I'm just judging the book by its cover. It looks like it's design to lure people with flashy but cheap looking animations.

Anyway, changing your browser string won't make you less trackable. They don't use those for tracking individual users.

Comment Re:a related question (Score 1) 234

He did claim early on that he did this because he didn't want any personal information about any NSA agents getting out, and I bet the papers are full of them.

It is, however, a pretty lame excuse IMHO. But I'm not the one with a government agency after me.

Comment Re:How about the nodes (Score 5, Interesting) 234

Interesting. If I worked for NSA, I would try to. It would give some more information. Though on the other hand, they may just as well run their own nodes to get that information (oh yes, they do this already), and hacking 'normal' people just for the lulz always increases the chance of information about your operations getting out.

In short: It would be stupid to hack you just because you're running a node, unless you're their target in some other way.

Comment Re:Ehhh... (Score 1) 234

I think it's because Snowden didn't release it all, like Manning, but just released a small part of it, and only to a newspaper. He claimed to have his reasons for this, not that I agree with them. Something about how the Manning files identified some people, and that Snowden didn't want that to happen.

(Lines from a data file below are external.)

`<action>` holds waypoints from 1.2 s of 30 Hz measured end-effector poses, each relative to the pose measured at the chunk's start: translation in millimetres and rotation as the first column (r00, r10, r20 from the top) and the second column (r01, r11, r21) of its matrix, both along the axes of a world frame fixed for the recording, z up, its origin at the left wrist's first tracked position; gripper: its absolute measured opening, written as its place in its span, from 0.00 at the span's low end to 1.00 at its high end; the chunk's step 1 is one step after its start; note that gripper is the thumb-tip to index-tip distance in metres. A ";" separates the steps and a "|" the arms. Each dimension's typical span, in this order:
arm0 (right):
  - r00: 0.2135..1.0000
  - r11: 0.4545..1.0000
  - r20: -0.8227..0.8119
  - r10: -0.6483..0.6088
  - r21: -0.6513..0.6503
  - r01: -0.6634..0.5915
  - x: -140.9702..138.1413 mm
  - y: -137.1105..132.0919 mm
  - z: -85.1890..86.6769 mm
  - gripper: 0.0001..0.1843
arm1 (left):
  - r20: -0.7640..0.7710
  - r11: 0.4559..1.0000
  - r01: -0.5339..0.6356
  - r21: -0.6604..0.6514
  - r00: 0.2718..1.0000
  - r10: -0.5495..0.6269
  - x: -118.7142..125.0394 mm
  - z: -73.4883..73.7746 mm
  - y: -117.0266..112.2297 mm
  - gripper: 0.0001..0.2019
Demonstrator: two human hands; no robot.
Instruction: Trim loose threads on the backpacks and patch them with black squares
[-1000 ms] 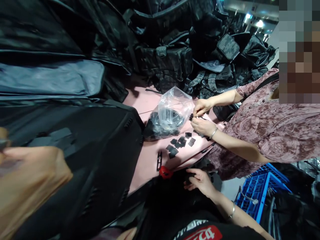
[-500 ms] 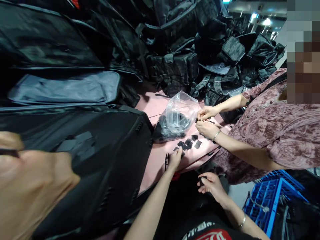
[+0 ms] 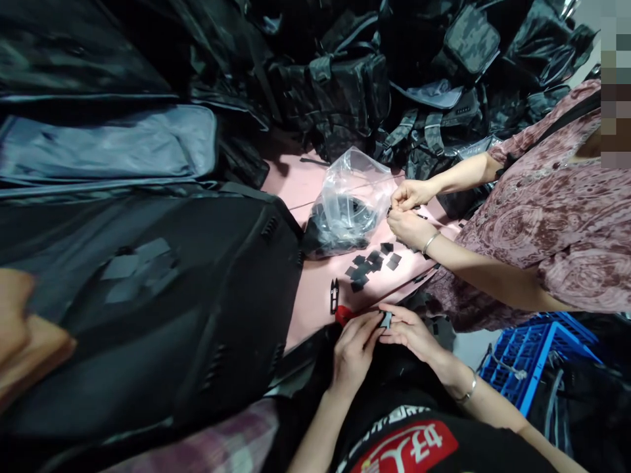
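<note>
Over my lap, in front of the black shirt, my left hand (image 3: 352,351) and my right hand (image 3: 411,335) meet at the fingertips. Pinched between them is a small dark square piece (image 3: 386,320) with a grey face showing; its material is too small to make out. Several similar black squares (image 3: 372,263) lie scattered on the pink table surface (image 3: 315,292) just beyond. Near my left hand are black thread snips (image 3: 334,297) and a red object (image 3: 344,315), partly hidden.
A clear plastic bag (image 3: 350,197) with dark contents stands on the table. A co-worker in a patterned top (image 3: 522,230) handles something small at right. Another person's hand (image 3: 29,335) is at left by a large black bag (image 3: 207,263). A blue crate (image 3: 535,368) sits at lower right.
My left hand has drawn back from the scattered squares to meet my right hand at the piece. The hand at far left has shifted outward, and the view has tilted down.
</note>
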State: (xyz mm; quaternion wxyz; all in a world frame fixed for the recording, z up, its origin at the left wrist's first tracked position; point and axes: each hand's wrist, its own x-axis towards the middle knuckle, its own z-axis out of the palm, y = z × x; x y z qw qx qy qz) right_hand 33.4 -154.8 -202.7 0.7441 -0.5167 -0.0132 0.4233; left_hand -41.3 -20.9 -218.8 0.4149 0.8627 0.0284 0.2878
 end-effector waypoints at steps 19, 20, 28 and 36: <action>0.516 0.897 0.825 0.232 -0.386 0.214 -25.8 -12.3 69.6 0.20 | -0.328 0.676 -0.147 -0.722 0.933 -0.146 -19.4 62.8 -13.9 0.10; 0.511 0.901 0.828 0.231 -0.380 0.208 -26.5 -11.7 70.1 0.20 | -0.336 0.622 -0.170 -0.765 0.928 -0.160 -19.6 63.4 -13.4 0.12; 0.573 0.913 0.776 0.263 -0.392 0.112 -28.0 -11.4 70.6 0.21 | -0.371 0.461 -0.249 -0.852 0.908 -0.196 -21.5 65.0 -13.3 0.17; 0.601 0.919 0.768 0.222 -0.370 0.133 -27.5 -7.3 74.3 0.17 | -0.334 0.379 -0.234 -0.895 0.915 -0.224 -22.8 67.0 -10.8 0.13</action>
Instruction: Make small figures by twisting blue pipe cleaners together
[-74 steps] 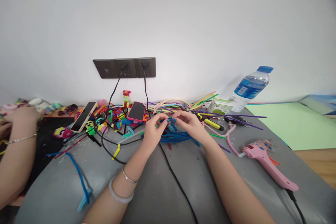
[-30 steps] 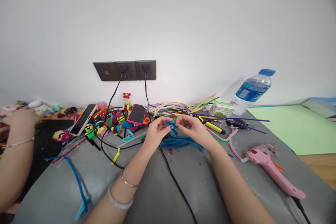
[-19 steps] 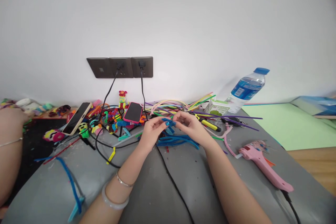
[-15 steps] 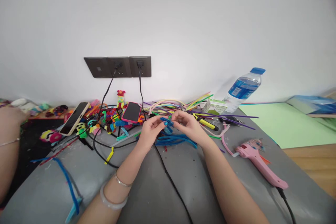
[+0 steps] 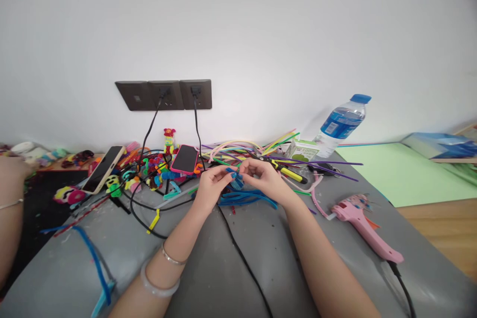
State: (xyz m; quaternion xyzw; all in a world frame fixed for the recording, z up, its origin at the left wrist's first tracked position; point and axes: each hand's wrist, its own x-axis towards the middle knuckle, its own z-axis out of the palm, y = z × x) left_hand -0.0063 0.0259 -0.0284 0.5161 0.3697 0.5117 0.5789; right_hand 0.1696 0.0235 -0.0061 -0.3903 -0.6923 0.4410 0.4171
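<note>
My left hand [image 5: 212,188] and my right hand [image 5: 261,179] meet over the table's middle, fingertips close together. Both pinch a small blue pipe-cleaner piece [image 5: 237,184]; its exact shape is partly hidden by the fingers. Just below them lies a bundle of blue pipe cleaners [image 5: 248,199] on the grey tabletop [image 5: 253,238]. Beyond my right hand rest yellow-and-black pliers [image 5: 292,174], their far end among the loose coloured pipe cleaners [image 5: 238,148].
A pink hot glue gun [image 5: 367,231] lies at the right. Behind it stand a water bottle [image 5: 341,124] and small box [image 5: 302,150]. Two phones [image 5: 103,169] [image 5: 185,159], black cables [image 5: 238,251] and pipe-cleaner figures [image 5: 114,185] crowd the left. Another person's arm [image 5: 9,208] reaches in there.
The view has shifted slightly, so surroundings sit a little further left. Both hands stay together on the blue piece, with the fingertips repositioned slightly.
</note>
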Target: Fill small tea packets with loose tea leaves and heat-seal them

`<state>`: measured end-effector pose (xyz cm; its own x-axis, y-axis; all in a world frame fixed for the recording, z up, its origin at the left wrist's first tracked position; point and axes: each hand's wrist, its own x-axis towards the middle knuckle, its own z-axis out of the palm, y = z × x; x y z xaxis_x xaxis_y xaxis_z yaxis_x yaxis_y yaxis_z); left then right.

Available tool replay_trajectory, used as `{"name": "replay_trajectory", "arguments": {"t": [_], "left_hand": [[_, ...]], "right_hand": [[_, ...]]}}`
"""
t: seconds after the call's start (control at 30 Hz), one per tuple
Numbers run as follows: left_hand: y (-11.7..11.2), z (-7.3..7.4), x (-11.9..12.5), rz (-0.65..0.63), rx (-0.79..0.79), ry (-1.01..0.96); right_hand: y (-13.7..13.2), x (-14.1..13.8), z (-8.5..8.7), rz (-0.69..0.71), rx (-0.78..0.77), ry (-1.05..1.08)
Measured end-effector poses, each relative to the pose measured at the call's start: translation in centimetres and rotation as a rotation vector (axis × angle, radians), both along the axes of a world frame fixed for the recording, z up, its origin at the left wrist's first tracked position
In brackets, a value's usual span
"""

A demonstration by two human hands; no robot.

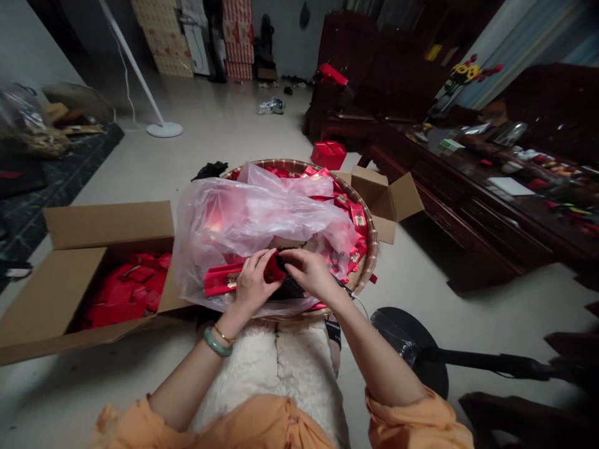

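Head view, from my end: two hands. Left hand (253,285) pinches one long red packet (224,279) with a gold label, grip clenched on it, held above the basket. Right hand (311,274) sits on a dark crumpled wad (289,287); can't tell if that grip is clenched. Below them, one round woven basket (369,249) of red packets, partly under a thin pinkish plastic bag (248,231). Two cardboard boxes: left one (93,280) open, red packets inside; other (384,193) beyond the basket. Pale tile floor (224,118), dark wooden bench (468,181) right.
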<state>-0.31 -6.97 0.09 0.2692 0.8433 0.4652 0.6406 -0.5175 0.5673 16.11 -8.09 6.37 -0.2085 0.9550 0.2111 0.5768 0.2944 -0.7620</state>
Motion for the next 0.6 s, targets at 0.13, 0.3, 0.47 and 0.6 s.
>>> {"name": "replay_trajectory", "arguments": {"t": [0.13,0.3,0.47,0.6], "left_hand": [[-0.1,-0.2,0.0,-0.007,0.012,0.022],[0.0,-0.4,0.1,0.017,0.046,0.035],[0.0,-0.3,0.0,0.024,0.038,0.039],[-0.1,-0.2,0.0,0.016,0.026,0.056]], "right_hand": [[-0.3,-0.5,0.1,-0.074,0.068,0.048],[-0.8,-0.3,0.6,-0.006,0.054,0.166],[-1.7,0.2,0.4,0.062,0.050,-0.004],[-1.3,0.4,-0.3,0.058,0.058,-0.147]]}}
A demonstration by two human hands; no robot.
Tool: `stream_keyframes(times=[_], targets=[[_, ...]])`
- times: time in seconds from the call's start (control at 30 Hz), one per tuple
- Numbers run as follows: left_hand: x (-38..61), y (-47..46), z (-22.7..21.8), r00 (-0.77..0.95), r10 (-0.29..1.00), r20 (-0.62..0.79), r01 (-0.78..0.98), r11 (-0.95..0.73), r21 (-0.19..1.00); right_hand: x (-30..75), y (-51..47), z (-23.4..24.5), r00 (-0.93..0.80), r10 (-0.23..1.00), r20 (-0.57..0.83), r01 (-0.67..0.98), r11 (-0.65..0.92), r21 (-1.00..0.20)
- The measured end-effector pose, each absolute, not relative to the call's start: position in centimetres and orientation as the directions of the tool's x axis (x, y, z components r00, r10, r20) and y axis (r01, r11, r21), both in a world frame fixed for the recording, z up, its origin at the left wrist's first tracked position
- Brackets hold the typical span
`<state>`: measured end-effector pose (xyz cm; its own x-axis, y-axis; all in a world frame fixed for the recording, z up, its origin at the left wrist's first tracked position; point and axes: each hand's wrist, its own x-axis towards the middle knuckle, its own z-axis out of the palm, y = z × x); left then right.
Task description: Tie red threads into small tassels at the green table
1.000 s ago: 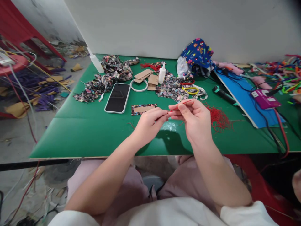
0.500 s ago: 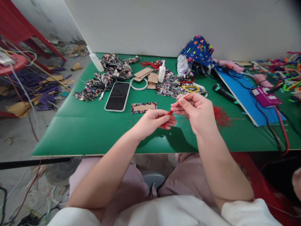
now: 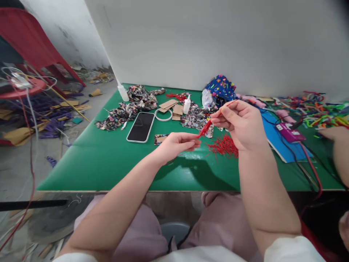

Comment Re:Dichotomy (Score 1) 234

Of course they are watching exit nodes. Everybody should assume they do (also the person running the node will watch, and that person's ISP).

However, I have never heard anyone claiming they can tie the traffic back by watching the traffic, other by the well know timing attacks that they *do* talk about in the article. Basically, they see some traffic exit the node at the same time as they see similar traffic at some completely unrelated place in the network, building up statistics which can identify a suspect over time. This is why they say they have limited success.

Comment Re:So... no separation between system and userspac (Score 2) 335

The important thing that the Amiga OS lacked, when compared to a more "modern" operating system was memory protection. Simply because it lacked the necessary hardware to enforce it.

Sadly, there was no provision for implementing any separation even when the necessary hardware was available, which it was on some of the later/high-end models.

Comment Re:Nah. (Score 1) 335

I'm not so sure about this. If an important userspace application, or actually any application, has been hacked, I consider the machine tainted for all future. I'm not going to patch the holes up and keep running, because any file could have been modified and finding out which ones is just much more work than to fire up a new clean machine. If you're running a webserver and it's broken, you have in fact a fully compromised system since the only thing running on that virtual machine is the webserver.

I can see many reasons not to run this OS, but the kernel/userspace separation is not necessarily the big deal.

Comment Re:And we care...why? (Score 2) 88

Though in 1996 we didn't actually have tons of free operating systems. Linux added something that was missing.

Then again, this release is hopefully nothing serious, other than a way to say that he's abandoned the project and doesn't really care if people use it or not.